Services jammed at cash-strapped Dial-A-Ride

By Mike Harris

Sunday, December 19, 2010

Some Fillmore High School students motivated enough to take early morning zero period classes have been turning to Vista Dial-A-Ride vans for rides instead of school buses.

But they have been finding reservations hard to come by because area farmworkers also use the vans and tend to book them in advance.

Managed and operated by the Ventura County Transportation Commission, the Dial-A-Ride program provides modestly priced vans that offer curb-to-curb service in Fillmore, Piru and Santa Paula.

Commission Executive Director Darren Kettle said there simply isn’t enough funding for additional vans to satisfy the demand of both students and agricultural workers. The program is funded with contributions from the county and the cities of Fillmore and Santa Paula.

“The challenge is that there is the demand from the students, there’s the demand from the ag workers and there’s just not enough service,” Kettle said. “We would love to have more service when there’s the greatest demand, but it just boils down to not having enough resources to do that.”

Because of the sluggish economy, Kettle said, sales tax revenues that fund transit throughout the state are down.

“Throughout the county, we’ve seen a 25 percent reduction in that revenue stream,” he said. And that has led to service cutbacks, he said.

Fillmore High School Principal John Wilber said he was unaware of the students’ frustrations with the Dial-A-Ride program. But he said school buses offer transportation to the school for the zero period classes that start at 7 a.m. Monday through Thursday.

Wilbur said students voluntarily sign up for the zero period classes to enable them to get out of school an hour early at 2:05 p.m. The normal six-period school schedule goes 8:05 a.m. to 3:11 p.m., Wilber said.

Currently, there are about 60 students enrolled in two zero period classes, economics and drivers education, he said.

Kettle met late last month with a group of the students who are members of the transportation committee of One Step A La Vez, a Fillmore/Piru youth mentoring program associated with Big Brothers Big Sisters of Ventura County. Kettle said what he took away from the meeting was the students “are not able to use the school busing that is available or they choose not to use it,” finding it not as convenient as the Dial-A-Ride vans.

Jessica Ramos, 17, a senior at Fillmore High who sits on the transportation committee, said she used to take Dial-A-Ride to school but because of frustrations with the service, she switched back to the school bus.

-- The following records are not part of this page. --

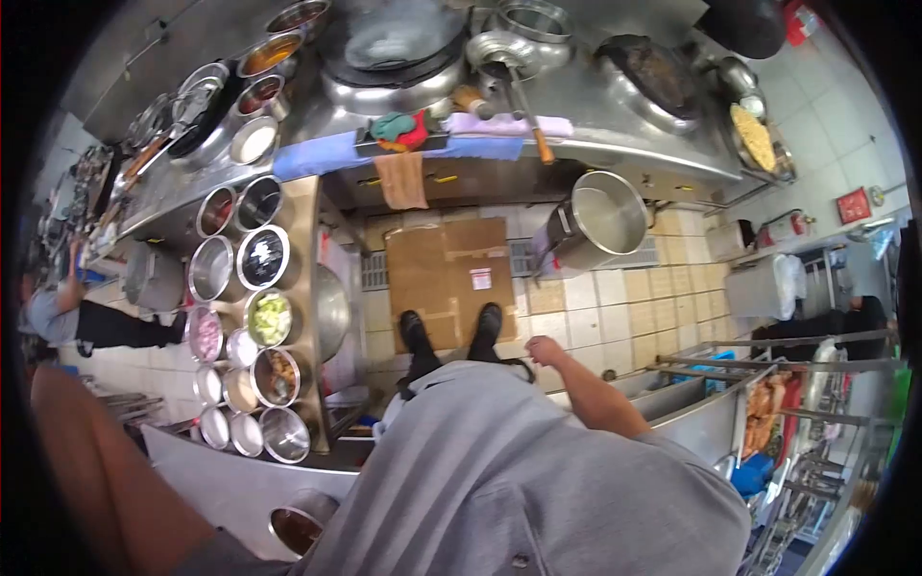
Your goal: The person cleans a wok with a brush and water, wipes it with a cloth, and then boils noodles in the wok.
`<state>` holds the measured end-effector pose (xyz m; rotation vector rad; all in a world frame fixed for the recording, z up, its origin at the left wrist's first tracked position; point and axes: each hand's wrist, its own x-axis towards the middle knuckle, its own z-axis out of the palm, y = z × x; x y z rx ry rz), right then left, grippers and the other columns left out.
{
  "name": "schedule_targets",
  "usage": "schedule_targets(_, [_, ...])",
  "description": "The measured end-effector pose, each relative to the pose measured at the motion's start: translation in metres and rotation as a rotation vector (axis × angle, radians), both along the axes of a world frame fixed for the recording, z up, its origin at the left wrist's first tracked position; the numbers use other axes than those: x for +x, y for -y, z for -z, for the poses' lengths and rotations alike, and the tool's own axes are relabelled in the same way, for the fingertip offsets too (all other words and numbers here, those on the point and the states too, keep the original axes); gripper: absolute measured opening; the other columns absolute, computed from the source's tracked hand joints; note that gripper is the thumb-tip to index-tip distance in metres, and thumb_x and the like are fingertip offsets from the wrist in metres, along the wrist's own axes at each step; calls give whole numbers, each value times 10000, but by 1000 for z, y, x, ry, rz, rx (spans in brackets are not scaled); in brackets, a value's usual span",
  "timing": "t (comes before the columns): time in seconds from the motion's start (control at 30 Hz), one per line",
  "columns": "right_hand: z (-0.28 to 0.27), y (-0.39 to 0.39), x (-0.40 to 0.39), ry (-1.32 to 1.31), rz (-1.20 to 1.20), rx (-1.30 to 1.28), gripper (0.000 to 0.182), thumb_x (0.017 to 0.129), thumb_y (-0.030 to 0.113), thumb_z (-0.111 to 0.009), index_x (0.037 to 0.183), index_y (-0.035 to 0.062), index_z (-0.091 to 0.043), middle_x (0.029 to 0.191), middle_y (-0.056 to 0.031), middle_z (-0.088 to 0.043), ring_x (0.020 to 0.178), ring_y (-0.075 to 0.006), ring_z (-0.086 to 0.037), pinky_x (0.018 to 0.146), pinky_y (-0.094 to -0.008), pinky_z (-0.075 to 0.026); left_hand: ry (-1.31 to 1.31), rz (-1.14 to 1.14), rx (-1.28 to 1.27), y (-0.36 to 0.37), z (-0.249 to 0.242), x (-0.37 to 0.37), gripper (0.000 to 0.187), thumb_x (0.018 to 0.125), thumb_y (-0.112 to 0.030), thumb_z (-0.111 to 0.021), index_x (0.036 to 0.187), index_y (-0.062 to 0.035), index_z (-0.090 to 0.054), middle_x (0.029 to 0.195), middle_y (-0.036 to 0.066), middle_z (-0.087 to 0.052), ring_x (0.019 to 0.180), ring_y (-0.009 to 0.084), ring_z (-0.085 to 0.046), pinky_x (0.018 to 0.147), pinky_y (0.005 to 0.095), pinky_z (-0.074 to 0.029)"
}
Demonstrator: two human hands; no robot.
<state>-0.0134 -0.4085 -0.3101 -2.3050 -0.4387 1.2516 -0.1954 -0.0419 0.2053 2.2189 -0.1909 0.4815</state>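
Observation:
I stand in a kitchen in black shoes on a cardboard sheet laid over the tiled floor, facing a steel wok range. My right hand hangs at my side over the tiles, fingers curled, holding nothing. My left forearm stretches out to the lower left, and the hand is lost past the dark edge of the view. A ladle with a wooden handle rests across the range edge beside folded cloths.
A steel counter on the left holds several round tubs, one with chopped greens. A big steel pot stands on the floor below the range. A steel rack is at the right. Another person works at far left.

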Motion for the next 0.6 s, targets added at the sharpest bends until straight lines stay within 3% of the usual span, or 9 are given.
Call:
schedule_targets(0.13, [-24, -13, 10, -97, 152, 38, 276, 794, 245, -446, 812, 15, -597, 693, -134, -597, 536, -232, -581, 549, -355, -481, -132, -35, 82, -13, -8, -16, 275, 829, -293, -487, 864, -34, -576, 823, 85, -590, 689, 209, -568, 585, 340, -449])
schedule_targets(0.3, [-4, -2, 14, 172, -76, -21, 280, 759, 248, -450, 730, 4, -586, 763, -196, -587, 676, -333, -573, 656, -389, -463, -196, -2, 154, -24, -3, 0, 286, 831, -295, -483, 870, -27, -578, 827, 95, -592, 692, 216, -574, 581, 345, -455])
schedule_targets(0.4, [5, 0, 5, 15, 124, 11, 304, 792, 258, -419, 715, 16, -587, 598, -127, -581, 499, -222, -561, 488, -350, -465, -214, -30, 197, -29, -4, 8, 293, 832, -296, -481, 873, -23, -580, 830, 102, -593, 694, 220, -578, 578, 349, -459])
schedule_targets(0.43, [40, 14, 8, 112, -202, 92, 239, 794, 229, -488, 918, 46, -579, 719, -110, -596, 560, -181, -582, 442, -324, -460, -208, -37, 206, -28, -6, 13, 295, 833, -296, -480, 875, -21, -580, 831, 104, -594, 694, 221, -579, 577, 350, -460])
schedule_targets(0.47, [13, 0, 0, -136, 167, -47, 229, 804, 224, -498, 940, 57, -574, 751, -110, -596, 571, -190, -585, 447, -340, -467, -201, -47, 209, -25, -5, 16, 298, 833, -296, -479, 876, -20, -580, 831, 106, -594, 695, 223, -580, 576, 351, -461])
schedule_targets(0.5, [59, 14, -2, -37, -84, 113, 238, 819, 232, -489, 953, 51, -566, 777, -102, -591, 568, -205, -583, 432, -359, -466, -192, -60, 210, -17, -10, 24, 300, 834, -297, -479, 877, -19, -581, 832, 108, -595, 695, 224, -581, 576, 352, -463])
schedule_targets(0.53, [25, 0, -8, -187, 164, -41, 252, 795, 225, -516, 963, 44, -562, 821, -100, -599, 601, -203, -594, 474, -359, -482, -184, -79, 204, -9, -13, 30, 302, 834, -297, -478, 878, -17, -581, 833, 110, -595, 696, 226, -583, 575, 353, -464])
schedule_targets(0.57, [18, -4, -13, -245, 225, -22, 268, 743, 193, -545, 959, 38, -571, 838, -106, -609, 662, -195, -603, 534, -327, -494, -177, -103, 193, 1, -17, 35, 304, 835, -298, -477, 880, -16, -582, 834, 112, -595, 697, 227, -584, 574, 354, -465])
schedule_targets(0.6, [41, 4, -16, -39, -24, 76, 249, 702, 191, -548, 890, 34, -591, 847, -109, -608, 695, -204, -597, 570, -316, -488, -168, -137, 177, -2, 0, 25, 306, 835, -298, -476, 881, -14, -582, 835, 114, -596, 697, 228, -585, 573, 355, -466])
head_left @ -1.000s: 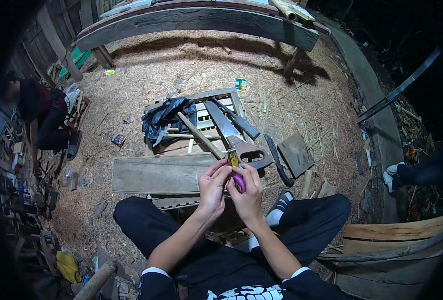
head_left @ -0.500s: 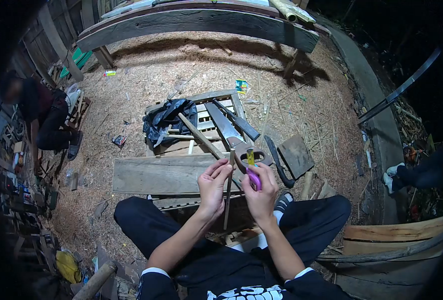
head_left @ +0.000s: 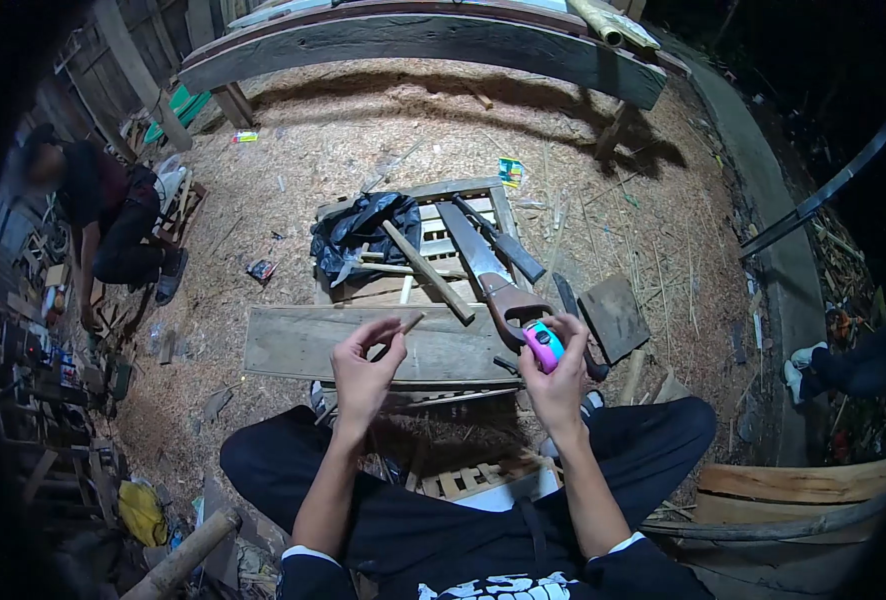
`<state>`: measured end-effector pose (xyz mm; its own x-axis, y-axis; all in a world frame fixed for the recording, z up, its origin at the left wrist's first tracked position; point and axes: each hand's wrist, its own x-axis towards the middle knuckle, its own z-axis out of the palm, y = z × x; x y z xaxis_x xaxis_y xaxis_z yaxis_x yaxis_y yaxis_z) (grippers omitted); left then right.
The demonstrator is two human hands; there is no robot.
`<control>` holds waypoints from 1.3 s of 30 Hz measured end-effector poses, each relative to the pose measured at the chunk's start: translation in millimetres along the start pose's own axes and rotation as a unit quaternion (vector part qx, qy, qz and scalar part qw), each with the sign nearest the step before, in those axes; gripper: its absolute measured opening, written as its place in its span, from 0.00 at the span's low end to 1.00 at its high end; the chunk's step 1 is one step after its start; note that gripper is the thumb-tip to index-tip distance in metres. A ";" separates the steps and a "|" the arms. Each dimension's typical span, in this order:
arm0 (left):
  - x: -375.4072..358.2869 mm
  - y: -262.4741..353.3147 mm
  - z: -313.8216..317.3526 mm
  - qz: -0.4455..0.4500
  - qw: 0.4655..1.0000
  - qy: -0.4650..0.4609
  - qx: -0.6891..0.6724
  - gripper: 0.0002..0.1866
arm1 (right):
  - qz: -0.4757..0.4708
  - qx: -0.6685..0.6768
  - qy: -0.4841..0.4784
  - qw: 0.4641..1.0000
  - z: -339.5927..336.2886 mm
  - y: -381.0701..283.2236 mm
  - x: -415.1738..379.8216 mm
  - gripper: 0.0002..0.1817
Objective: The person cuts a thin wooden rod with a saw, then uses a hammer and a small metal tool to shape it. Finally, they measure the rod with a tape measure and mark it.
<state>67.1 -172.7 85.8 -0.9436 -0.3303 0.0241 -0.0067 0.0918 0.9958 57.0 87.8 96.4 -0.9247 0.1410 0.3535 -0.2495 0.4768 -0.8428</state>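
Observation:
My left hand (head_left: 366, 372) is closed around a thin wooden stick (head_left: 412, 322), whose end points up and right above the wide plank (head_left: 293, 345). In my right hand (head_left: 555, 378) is a pink and blue tape measure (head_left: 544, 345), gripped by the fingers; no blade shows out of it. Just beyond that hand lies a handsaw (head_left: 506, 292) with a brown handle. A wooden bar (head_left: 428, 270) and a black plastic bag (head_left: 355, 235) rest on the slatted wooden frame (head_left: 503, 208).
A long wooden bench (head_left: 413, 60) spans the back. At the left a person (head_left: 113, 210) crouches beside wood scraps. Another person's shoes (head_left: 798, 370) show at the right. A square board (head_left: 613, 318) lies right of the saw, and curved planks (head_left: 793, 485) are at the lower right.
My hands have moved apart, the left one going left with the stick, which has tilted from near upright. The yellow tape blade no longer shows. The whole view has shifted slightly.

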 end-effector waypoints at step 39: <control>20.4 -4.0 68.2 0.216 0.949 -0.174 0.147 0.10 | -0.238 -0.158 -0.194 0.938 6.2 16.8 34.2 0.13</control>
<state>25.3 -115.7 76.2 -0.9314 0.1242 0.3421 0.3615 0.4228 0.8310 19.4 95.3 91.9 -0.7803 -0.4508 0.4335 -0.6202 0.6474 -0.4430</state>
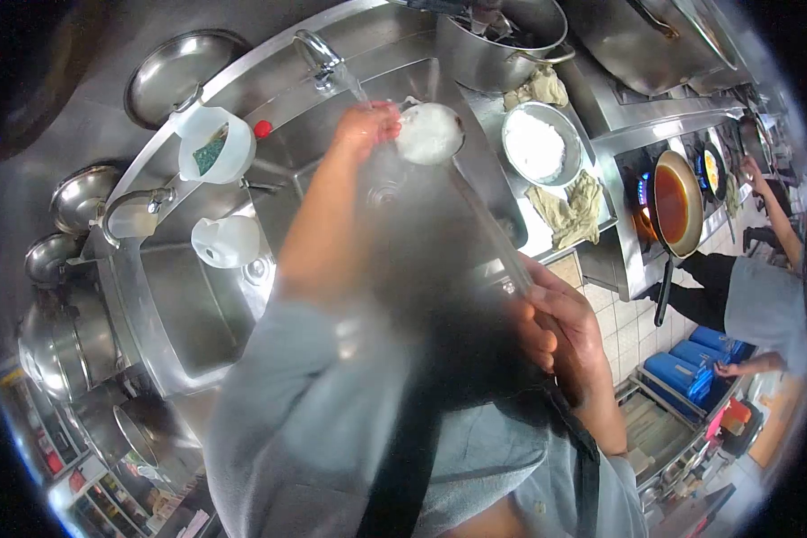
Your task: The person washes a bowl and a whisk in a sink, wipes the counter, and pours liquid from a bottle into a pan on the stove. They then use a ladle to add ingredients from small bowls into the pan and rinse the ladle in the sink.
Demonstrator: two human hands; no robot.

“The van would be packed with field workers and sometimes there would only be like one seat available,” said Ramos, of Rancho Sespe. “And one of the field workers would give me his seat and he would sit on the floor. Sometimes, there were as many as four people sitting on the floor.”

Sam Cruz, 18, of Piru, graduated Fillmore High in June. The Ventura College freshman said while in high school, he would turn to Dial-A-Ride when he missed the school bus.

“And they would never answer on time,” said Cruz, who is also a member of the transportation committee. “It was always busy. And by the time I got through, the shuttle would be sold out, and I would have no way to get to school.”

Kettle acknowledged the service could use more people to answer phones and take reservations, but reiterated the funding isn’t there.